The Firstborn of every creature coming into creation, He is the Head of it. Heretics have used this to say that He is a creature; but the passage excludes utterly all such false doctrine. In Col. 1 He is before all other beings, for He created them all. The Holy Spirit has the gnostic thoughts directly before Him, “Lest any man spoil you.” It really is, “Lest anyone,” etc. Satan does it through man. In Hebrews He sets forth the glory of the Son, because He is going to supersede every man upon earth by bringing in Christ.
In Col. 1 the attacks of Satan on the new creation are met; then in ch. 2 Christ is brought out, and our union with Him. God is so engrossed with the blessing of His people that all His wisdom is exhausted, so to speak, in this. It is not only that He is Head of creation and Head of the Church, but all the Godhead is there. Godhead dwells in Him who is the Image of the invisible God, and Head and Sustainer of creation. He who dwelt in them was the Christ of glory, and that gave them a title to all His glory. “The mystery” in Colossians is not merely that we are one with Him, we must take in who the Person is. The growth of the soul and its blessedness and power are connected with it, for he says, “That your hearts may be comforted, being knit together in love, and unto all riches of the full assurance of understanding.” He is the Head of the new creation; that takes us instantly out of the whole thing. The position Christ is in is entirely outside of all that. It puts an end to the ten thousand books that are written now. If they do not deal with Christ in this position, there is no need of them. Out of the religion given them even by God, the whole power of God was required to take them. It has been the ruin of the Church that they have. continued practically in the old things.

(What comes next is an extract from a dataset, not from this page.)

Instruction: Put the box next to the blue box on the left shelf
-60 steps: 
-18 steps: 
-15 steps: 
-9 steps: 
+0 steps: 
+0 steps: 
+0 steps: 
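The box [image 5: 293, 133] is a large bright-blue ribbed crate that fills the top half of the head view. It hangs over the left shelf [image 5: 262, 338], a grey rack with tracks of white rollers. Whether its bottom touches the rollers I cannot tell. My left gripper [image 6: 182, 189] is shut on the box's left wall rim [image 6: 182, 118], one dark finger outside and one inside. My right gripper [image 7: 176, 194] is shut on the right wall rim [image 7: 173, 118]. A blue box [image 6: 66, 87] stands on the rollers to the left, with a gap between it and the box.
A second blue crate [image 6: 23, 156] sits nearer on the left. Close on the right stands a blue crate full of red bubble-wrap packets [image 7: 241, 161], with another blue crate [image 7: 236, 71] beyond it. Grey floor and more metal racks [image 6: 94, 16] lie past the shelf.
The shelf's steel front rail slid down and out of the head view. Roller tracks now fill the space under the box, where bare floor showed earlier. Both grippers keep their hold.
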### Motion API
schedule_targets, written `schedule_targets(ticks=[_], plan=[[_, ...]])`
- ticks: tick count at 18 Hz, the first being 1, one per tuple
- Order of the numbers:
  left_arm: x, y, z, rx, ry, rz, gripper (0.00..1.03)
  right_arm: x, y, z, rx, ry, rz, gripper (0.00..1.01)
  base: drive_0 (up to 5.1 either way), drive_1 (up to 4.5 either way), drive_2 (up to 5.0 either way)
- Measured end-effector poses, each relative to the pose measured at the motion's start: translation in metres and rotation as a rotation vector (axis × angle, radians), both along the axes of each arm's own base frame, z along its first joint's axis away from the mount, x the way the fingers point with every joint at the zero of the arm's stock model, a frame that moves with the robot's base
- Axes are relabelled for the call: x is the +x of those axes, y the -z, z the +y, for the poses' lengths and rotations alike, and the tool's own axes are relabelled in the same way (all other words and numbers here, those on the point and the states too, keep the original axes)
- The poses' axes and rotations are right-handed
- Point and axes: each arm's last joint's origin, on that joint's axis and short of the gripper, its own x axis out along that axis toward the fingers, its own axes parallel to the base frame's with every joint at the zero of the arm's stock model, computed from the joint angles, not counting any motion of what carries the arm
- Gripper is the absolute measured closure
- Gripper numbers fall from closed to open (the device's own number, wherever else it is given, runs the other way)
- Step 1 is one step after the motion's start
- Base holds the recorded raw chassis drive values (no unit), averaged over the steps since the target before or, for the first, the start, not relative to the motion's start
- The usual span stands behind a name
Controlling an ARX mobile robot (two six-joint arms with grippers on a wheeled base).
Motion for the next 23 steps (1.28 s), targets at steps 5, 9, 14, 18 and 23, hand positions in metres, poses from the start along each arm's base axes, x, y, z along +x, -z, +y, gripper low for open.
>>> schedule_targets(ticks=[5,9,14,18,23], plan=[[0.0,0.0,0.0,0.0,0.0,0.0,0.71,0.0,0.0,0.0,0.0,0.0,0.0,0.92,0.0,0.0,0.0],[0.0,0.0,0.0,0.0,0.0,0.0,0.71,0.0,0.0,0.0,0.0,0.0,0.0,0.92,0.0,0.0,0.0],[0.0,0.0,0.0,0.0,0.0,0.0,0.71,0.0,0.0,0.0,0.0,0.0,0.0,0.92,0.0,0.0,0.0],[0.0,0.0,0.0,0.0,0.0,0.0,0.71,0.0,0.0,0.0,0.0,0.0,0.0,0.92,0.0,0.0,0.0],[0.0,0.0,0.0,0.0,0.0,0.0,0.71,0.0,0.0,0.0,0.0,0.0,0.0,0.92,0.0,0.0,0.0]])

“How great conflict I have for you.” The word “conflict” is deeply interesting. We see the mighty levers he applies to the soul, all divine, all of God, to lift us into the region where God is. Going back to Judaism was in principle going back to heathenism. It is remarkable you cannot introduce the moral element into mere ritualism, because ritualism is in its nature a provision for the flesh. Persons can be as pious and religious as possible all by rule, without any exercise of heart and conscience, nor is God the Object at all. There is no inner connection of Christ with the soul, though the Spirit of God may be in some who are in it, and they break through it all to Him. The terrible thing is that people are going back to the empty form after atonement is accomplished.
There are three distinct things here: first, what Christ is, the Image of the invisible God, the Head of creation and of new creation, Creator and Sustainer. Our souls must feed on that. When I see God’s object thus, the Holy Spirit bringing out in detail all His glories and positions, it turns my heart to God. Secondly, all the Godhead is in Him. We do not enjoy truth apart from actual communion with God: we do not get much profit by it.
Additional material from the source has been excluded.